En ella, además de contestar a una pregunta sobre música y otra sobre su vida personal, Tatiana se ha declarado fan de La Vida de Adèle. Bueno, quizá no de la película (como hizo la realeza española), pero sí de Adèle Exarchopoulos, la protagonista. Esta es la pregunta y lo que contesta Maslany:

Todos vimos los Globos de Oro y estábamos apoyándote. ¿Puedes describirnos cómo fue la noche y sobre qué fangirleaste?

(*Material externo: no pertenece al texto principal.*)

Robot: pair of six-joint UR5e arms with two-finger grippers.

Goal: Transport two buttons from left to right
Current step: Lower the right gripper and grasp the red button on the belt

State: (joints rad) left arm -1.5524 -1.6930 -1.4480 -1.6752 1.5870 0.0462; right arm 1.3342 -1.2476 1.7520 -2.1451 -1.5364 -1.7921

Fue muy surrealista, una experiencia muy rara. Pero casi que me evadí tanto la semana anterior que cuando por fin llegué allí fue como “oh, vale, esta es una noche extraña”. Fangirlee mucho con Adèle Exarchopoulos, de La Vida de Adèle. Estaba sentada en la mesa justo detrás de nosotros y es increíble. Me puse tan nerviosa que empecé a temblar… intenté hablar en francés con ella para impresionarla, pero no funcionó.

Efectivamente, los Globos de Oro fueron una experiencia rara para todos, ya no solo porque no se llevara el premio, sino porque la cámara apenas le hizo caso en toda la noche. Pero quien la sigue, la consigue, y estamos seguras de que algún día Tatiana se llevará alguno de los galardones que tanto se merece.
Pero, volviendo al vídeo, un aplauso para el genio que lo editó por deslizar como quien no quiere la cosa esa escena en la que Cosima hace precisamente lo mismo para impresionar a Delphine. Orphan Black nos ama. Tatiana nos ama. Nosotras la amamos a ella. Es un círculo perfecto. Y todas tenemos una cita con la serie el 19 de abril. Que no se te olvide.